At Intuity, we are working with the Hamburg-based company &ever, which operates vertical farming facilities, for example to supply the population of Kuwait with regional lettuce. Innovative technologies enable cultivation to use 90% less water and be pesticide-free. Indoor Vertical Farming casts a new light on the way we produce food.

Now biologists Marcel Lieber and Lucas Hartmann from CepriTech held a fascinating Lab Talk about the current status and future of insect farming. The target market for the breeding of mealworms and soldier flies is cattle feed - up to now, soybean and fish meal have been used as a source of protein.

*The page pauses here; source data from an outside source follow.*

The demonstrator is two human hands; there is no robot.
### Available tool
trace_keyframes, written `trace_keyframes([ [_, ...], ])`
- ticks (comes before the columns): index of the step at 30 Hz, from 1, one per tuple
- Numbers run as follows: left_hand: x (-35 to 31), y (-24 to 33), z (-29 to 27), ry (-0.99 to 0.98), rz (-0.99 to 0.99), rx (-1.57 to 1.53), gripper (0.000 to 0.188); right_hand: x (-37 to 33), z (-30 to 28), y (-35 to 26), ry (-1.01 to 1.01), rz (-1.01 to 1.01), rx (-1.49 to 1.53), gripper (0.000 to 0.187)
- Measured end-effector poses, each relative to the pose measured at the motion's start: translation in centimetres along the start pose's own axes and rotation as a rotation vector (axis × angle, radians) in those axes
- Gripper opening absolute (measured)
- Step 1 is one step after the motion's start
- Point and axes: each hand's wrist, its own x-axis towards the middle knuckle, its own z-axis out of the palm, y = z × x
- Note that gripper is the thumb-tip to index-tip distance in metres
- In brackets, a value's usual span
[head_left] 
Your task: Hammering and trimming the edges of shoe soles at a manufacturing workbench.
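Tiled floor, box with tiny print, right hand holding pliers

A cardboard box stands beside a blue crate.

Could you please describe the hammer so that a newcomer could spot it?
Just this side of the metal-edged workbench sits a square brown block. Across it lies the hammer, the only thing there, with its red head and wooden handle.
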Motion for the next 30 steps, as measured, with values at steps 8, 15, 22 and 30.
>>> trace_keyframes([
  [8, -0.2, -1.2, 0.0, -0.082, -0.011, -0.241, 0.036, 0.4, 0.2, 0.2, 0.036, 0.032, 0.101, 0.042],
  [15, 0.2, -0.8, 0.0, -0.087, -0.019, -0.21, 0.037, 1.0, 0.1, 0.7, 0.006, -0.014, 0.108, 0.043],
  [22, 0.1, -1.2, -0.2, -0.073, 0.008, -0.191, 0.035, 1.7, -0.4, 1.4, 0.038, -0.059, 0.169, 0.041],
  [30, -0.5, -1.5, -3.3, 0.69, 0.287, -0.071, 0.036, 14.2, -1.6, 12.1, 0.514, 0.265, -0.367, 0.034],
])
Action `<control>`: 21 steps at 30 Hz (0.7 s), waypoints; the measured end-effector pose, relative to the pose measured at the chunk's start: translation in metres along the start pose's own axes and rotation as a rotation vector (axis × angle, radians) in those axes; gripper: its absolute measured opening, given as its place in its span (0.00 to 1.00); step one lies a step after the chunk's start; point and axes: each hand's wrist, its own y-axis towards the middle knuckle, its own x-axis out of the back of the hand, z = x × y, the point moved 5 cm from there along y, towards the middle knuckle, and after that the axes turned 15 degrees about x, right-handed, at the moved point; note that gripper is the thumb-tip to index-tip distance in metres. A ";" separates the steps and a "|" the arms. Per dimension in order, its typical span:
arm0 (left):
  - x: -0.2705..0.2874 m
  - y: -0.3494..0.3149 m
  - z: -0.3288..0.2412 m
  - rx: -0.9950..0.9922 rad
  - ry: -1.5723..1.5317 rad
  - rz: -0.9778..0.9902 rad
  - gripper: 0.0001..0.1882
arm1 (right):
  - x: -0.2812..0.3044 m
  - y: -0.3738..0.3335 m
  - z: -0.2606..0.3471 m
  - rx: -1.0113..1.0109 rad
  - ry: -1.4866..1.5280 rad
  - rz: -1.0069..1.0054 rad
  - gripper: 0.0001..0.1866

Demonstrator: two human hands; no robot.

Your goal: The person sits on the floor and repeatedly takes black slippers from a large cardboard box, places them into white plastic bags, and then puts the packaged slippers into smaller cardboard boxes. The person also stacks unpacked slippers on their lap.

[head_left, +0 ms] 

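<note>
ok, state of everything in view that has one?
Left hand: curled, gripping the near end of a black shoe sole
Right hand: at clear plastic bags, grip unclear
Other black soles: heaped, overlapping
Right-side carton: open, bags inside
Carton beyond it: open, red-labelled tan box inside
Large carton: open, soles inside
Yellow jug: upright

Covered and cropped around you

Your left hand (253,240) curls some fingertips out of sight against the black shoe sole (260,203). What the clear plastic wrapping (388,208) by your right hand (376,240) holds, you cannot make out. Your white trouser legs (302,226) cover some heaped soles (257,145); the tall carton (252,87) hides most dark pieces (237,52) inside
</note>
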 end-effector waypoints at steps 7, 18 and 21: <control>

However, since the former causes deforestation of the rainforest and the latter causes overfishing of the oceans, both are not sustainable and certainly not scalable.

CepriTech at Intuity

As farm animals, mealworms are incredibly efficient. They can turn our waste streams into first-class protein. The market for protein production by insects therefore has immense potential. 1 billion US dollars have already been invested globally. The biggest player at the moment is the French company Ÿnsect, which has built the largest insect farm to date, producing 100,000 tons of animal food annually. From a global perspective, however, this is still "small scale". Now the signs are pointing to scaling.

We are curious to see what the insect production of the future will look like and thank Marcel and Lucas for the inspiring Lab Talk.